**PROVIDED DATA**:
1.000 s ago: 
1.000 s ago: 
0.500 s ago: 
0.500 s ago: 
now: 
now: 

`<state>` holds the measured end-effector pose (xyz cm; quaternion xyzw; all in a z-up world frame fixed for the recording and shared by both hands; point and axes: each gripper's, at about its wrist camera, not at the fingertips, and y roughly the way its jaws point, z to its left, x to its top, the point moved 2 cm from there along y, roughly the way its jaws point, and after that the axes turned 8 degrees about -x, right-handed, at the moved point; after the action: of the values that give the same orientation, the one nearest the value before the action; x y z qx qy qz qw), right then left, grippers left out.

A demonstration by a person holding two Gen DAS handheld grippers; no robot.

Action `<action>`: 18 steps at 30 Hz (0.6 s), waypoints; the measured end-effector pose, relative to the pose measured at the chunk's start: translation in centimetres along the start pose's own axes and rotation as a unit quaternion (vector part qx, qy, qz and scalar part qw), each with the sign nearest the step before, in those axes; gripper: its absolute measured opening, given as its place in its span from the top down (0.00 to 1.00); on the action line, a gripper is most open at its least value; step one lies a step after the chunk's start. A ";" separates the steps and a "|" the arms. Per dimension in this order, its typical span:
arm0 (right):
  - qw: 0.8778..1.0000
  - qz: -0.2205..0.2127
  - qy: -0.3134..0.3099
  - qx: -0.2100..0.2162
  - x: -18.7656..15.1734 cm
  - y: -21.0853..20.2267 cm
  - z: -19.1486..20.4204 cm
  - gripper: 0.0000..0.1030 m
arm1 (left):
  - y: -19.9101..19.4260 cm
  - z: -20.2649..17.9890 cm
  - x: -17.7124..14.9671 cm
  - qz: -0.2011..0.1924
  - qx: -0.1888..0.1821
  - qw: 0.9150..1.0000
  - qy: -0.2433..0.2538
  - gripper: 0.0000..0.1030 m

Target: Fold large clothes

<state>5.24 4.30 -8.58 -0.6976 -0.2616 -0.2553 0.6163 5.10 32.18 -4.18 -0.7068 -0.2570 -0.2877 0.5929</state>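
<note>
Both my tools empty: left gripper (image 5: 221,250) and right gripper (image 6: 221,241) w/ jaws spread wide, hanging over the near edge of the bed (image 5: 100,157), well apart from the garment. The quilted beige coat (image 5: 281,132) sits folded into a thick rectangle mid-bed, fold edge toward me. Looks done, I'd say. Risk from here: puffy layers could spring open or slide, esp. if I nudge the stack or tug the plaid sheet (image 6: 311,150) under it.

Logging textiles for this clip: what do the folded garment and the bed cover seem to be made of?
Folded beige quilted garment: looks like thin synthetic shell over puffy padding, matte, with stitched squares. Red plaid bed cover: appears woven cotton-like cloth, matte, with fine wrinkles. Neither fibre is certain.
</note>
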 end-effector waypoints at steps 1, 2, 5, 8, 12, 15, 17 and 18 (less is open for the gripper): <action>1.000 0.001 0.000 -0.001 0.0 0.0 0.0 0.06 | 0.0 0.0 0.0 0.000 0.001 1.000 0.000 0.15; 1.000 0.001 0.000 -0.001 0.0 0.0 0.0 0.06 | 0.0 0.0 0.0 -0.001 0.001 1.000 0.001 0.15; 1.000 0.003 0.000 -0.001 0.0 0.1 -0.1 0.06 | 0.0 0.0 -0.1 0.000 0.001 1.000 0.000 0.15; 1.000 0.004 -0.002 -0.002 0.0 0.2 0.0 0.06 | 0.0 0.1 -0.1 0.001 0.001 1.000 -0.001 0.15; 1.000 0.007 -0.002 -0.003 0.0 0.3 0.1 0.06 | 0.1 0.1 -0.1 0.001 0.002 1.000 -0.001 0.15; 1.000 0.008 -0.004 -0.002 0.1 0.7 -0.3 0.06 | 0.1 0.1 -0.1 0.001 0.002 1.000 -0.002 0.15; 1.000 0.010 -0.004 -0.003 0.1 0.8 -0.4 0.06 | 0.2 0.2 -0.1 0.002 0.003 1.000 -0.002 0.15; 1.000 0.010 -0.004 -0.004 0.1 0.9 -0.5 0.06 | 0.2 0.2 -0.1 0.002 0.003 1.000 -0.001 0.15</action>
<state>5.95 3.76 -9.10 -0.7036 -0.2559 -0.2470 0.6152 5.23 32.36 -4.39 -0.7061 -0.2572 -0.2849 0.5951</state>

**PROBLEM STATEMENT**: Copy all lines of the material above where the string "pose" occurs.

**EXERCISE RESPONSE**:
`<state>` holds the measured end-effector pose (xyz cm; quaternion xyzw; all in a z-up world frame fixed for the recording and shared by both hands; point and axes: each gripper's, at about its wrist camera, not at the fingertips, and y roughly the way its jaws point, z to its left, x to its top, the point moved 2 cm from there along y, roughly the way its jaws point, and after that the axes turned 8 degrees about -x, right-handed, at the moved point; after the action: of the values that give the same orientation, the one nearest the value before the action; x y z qx qy qz qw), right then left, grippers left out.
Action `<action>`: 18 steps at 30 Hz (0.6 s), waypoints; the measured end-effector pose, relative to the pose measured at the chunk's start: translation in centimetres along the start pose's own axes and rotation as a unit quaternion (vector part qx, qy, qz and scalar part qw), each with the sign nearest the step before, in those axes; gripper: its absolute measured opening, given as its place in its span from the top down (0.00 to 1.00); on the action line, a gripper is most open at its least value; step one lies a step after the chunk's start. A ";" separates the steps and a "|" the arms. Per dimension in this order, its typical span:

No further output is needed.